■ Exercise data
##########

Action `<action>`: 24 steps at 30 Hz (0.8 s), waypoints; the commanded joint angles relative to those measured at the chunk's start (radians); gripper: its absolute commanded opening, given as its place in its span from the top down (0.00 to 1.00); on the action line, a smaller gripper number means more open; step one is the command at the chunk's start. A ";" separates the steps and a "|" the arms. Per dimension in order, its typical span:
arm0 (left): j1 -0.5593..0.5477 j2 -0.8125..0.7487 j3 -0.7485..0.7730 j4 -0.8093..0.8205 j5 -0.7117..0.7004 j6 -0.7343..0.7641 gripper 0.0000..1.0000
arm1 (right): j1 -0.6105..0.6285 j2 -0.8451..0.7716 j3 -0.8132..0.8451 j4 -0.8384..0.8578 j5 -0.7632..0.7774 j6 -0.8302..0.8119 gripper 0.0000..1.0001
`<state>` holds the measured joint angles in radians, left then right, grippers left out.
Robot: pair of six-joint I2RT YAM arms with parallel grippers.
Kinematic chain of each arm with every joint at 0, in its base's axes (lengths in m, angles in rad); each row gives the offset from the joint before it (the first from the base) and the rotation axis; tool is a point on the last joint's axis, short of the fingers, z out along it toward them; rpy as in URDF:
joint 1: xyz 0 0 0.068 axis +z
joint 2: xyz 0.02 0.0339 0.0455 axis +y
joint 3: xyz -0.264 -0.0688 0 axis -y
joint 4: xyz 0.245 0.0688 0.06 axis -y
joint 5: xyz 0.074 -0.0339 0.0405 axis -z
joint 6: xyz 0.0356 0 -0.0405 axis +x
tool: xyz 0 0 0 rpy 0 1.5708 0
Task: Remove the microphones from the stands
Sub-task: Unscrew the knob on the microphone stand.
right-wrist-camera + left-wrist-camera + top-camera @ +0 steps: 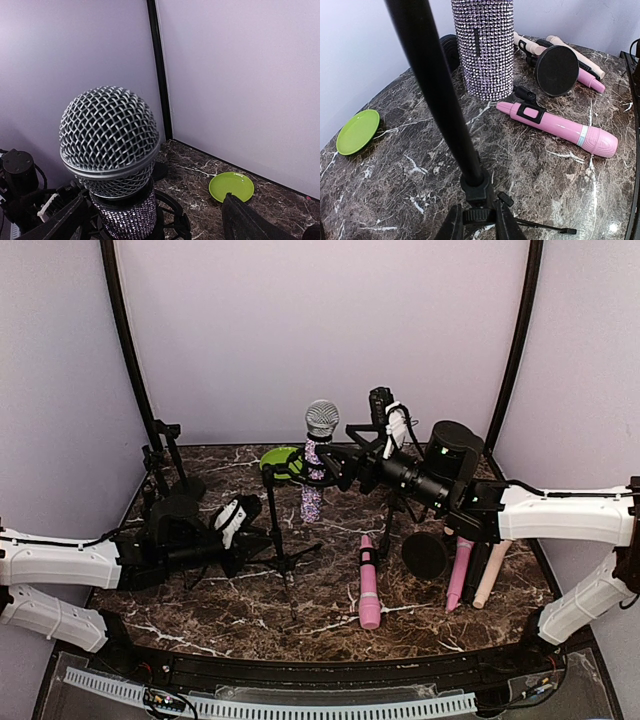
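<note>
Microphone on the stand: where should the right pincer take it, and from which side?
Grip the rhinestone body just under the mesh head, above the clip of the stand. The microphone stands upright, so come in level from the robot's right, where the right pincer straddles it open, then lift straight up.

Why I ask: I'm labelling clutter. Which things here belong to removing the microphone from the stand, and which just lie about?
Job: rhinestone microphone; tripod stand holding it.
Lying about: green plate; pink microphone; round black disc.
</note>
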<state>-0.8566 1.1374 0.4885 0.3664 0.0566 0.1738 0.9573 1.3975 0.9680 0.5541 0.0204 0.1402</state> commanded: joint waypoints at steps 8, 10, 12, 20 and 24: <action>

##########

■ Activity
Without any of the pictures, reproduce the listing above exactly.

■ Your solution
Action `<action>`: 24 steps at 30 Hz (0.8 s), waypoints; the commanded joint angles relative to those measured at the chunk's start (radians); gripper: its absolute commanded opening, given as its place in its span from the top down (0.00 to 1.00); on the action line, a smaller gripper number means more open; step one is the command at the chunk's start. A ";" separates the steps and a "|" the arms. Per dimension in order, its typical span:
arm0 (left): j1 -0.5593..0.5477 j2 -0.8125..0.7487 j3 -0.7485..0.7730 j4 -0.8093..0.8205 j5 -0.7117..0.7004 j6 -0.7343..0.7641 gripper 0.0000..1.0000
arm1 (right): j1 -0.6105..0.6285 j2 -0.8451..0.7716 j3 -0.8132..0.8451 j4 -0.8384..0.8578 j5 -0.7632..0.7774 j6 -0.8302..0.8119 gripper 0.0000..1.0001
`<state>` holds the measured joint angles in radians, left then right, grippers left out.
Robot: pair of six-joint I2RT YAM arms with parallel grippers.
Kinematic chain of each arm with every joint at 0, in its base's axes (lengths in m, angles in rad); each row gives the offset from the joint before it (the first from the base) and the rotation axis; tool is a point on the last joint's axis, short of the fingers, z out along it toward them; rpy as in URDF:
joint 1: xyz 0 0 0.068 axis +z
joint 2: xyz 0.02 0.0339 0.0455 axis +y
joint 3: xyz -0.264 -0.0688 0 axis -y
joint 4: xyz 0.245 0.0688 0.06 axis -y
joint 5: xyz 0.074 -0.0339 0.0405 axis -z
joint 6: xyz 0.0356 0 -0.0405 axis +x
tool: xyz 0 0 0 rpy 0 1.5708 0
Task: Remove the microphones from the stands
Sub-task: Unscrew the knob on the microphone stand.
right-wrist-camera + left-wrist-camera + top-camera @ +0 steps: 
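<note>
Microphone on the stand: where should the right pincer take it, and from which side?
Grip the rhinestone body just under the mesh head, above the clip of the stand. The microphone stands upright, so come in level from the robot's right, where the right pincer straddles it open, then lift straight up.

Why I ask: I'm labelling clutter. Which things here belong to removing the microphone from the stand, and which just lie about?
Job: rhinestone microphone; tripod stand holding it.
Lying about: green plate; pink microphone; round black disc.
</note>
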<state>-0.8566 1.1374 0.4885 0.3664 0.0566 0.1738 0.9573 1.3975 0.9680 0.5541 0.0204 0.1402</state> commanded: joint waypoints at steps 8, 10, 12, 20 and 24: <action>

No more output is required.